A 6.3-inch colour touchscreen for controlling cabin comfort and infotainment. Support via Mirror Link for Apple CarPlay and Android Auto, allowing you to display apps from compatible smartphones on the touchscreen and control them from there. The screen supports smartphone swipe and pinch-zoom functions.

Cruise control. Buttons on the steering wheel for operating the audio system, cruise control and centre-display readouts, and for making phone calls.

Air-conditioning that maintains a set temperature.
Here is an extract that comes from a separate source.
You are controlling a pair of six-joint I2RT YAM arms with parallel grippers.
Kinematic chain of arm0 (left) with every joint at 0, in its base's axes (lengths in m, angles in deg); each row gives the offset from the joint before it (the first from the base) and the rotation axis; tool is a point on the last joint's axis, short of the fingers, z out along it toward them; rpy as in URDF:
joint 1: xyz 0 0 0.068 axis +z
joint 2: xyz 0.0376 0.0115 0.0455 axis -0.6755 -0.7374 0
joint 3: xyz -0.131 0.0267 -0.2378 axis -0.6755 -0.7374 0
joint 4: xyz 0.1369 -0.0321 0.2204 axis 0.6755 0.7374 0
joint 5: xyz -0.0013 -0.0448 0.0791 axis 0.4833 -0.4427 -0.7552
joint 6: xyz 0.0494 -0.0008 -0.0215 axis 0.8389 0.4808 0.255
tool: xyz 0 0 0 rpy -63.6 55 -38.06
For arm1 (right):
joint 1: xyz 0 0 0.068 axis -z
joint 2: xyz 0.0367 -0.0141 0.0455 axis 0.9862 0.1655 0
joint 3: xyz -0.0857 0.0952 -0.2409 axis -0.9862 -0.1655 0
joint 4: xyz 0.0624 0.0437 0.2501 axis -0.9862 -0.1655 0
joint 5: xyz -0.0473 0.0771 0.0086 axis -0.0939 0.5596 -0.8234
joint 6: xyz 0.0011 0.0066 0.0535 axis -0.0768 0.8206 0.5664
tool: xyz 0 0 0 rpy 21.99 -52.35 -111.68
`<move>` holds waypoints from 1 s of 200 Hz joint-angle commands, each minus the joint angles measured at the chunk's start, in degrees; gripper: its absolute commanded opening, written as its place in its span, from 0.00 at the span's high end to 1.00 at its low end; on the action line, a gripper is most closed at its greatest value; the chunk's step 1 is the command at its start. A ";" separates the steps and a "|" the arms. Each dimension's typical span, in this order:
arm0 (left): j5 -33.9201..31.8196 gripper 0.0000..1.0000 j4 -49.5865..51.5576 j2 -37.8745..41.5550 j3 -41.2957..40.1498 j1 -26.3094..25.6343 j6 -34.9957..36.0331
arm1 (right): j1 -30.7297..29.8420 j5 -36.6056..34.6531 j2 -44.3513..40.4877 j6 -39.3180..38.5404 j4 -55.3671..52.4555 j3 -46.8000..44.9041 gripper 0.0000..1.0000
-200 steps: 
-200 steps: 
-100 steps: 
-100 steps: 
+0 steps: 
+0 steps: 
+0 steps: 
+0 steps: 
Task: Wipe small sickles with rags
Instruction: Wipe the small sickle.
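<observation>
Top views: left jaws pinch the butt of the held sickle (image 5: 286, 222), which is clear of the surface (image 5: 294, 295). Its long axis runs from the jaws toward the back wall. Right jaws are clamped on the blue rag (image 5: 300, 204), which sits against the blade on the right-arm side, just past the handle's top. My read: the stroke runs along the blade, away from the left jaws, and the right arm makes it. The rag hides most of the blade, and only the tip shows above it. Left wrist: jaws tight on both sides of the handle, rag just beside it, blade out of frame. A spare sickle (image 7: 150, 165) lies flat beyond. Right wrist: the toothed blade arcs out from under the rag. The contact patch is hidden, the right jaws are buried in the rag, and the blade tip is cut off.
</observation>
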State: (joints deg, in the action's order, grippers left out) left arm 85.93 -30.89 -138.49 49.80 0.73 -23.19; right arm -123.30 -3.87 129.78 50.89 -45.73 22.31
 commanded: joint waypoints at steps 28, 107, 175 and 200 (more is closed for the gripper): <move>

Height and reach adjustment for the steering wheel, and height adjustment for both front seats.

A very handy light that can illuminate the rear cargo-area.

Trailer-Sway Control, which helps settle the car if a trailer is swaying from side-to-side.

Electronic traction control, which helps the Amarok maintain drive on slippery roads or when off-road.

On all 4WD Amaroks: a rear differential lock, which helps you go further off road. (On 2WD Amaroks you can add the diff lock as an extra-cost option. It’s a handy feature on muddy building sites, for example.)

Four airbags, and electronic stability control. (For the placement of airbags, and more on Amarok safety, please open the Safety section below.)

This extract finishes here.